Look through the data below, and copy each line that carries the word "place".

## Data excerpt
__________

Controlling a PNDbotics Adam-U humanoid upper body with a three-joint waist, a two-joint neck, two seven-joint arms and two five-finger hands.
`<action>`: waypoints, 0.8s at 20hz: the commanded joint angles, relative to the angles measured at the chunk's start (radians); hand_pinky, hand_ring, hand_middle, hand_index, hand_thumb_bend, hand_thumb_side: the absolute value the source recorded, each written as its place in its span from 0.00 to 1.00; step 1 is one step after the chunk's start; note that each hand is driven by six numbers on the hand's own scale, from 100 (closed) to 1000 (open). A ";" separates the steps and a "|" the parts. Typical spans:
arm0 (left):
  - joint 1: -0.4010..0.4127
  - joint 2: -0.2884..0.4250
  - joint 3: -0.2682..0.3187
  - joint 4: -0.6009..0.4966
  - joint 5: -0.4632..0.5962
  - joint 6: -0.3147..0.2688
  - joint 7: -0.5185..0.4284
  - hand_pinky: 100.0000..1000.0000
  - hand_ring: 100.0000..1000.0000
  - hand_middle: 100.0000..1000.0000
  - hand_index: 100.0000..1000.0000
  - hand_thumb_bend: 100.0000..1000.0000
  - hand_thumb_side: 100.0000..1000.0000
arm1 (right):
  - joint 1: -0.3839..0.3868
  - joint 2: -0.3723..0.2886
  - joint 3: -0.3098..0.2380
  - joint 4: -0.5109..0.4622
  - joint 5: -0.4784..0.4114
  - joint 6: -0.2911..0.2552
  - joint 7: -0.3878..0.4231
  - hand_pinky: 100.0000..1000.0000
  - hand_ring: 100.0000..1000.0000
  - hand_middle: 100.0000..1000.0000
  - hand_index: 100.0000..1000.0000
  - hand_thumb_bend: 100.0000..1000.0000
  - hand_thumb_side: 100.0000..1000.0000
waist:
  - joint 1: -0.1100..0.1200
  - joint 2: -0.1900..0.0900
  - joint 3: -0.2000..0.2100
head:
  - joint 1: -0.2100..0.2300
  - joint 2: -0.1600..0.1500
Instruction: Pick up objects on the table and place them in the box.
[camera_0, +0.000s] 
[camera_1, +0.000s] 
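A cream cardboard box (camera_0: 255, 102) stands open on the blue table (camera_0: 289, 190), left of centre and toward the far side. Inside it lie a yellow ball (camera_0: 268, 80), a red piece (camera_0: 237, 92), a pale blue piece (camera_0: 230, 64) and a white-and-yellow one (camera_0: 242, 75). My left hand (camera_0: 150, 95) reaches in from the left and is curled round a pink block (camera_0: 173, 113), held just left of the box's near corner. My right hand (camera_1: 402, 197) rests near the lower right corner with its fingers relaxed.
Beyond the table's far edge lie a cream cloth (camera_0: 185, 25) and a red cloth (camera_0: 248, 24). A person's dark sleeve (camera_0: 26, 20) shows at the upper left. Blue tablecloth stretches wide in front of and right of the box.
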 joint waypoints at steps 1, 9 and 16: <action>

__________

## Written reply
`<action>`: waypoints, 0.8s at 20hz: the commanded joint angles, relative to the angles measured at the chunk's start (radians); hand_pinky, hand_ring, hand_middle, hand_index, hand_thumb_bend, hand_thumb_side: the absolute value the source recorded, each written as its place in its span from 0.00 to 1.00; step 1 is one step after the chunk's start; note that each hand is driven by six numbers on the hand's own scale, from 100 (closed) to 1000 (open). A ";" separates the steps and a "|" the parts. Typical spans:
Instruction: Pick up objects on the table and place them in the box.

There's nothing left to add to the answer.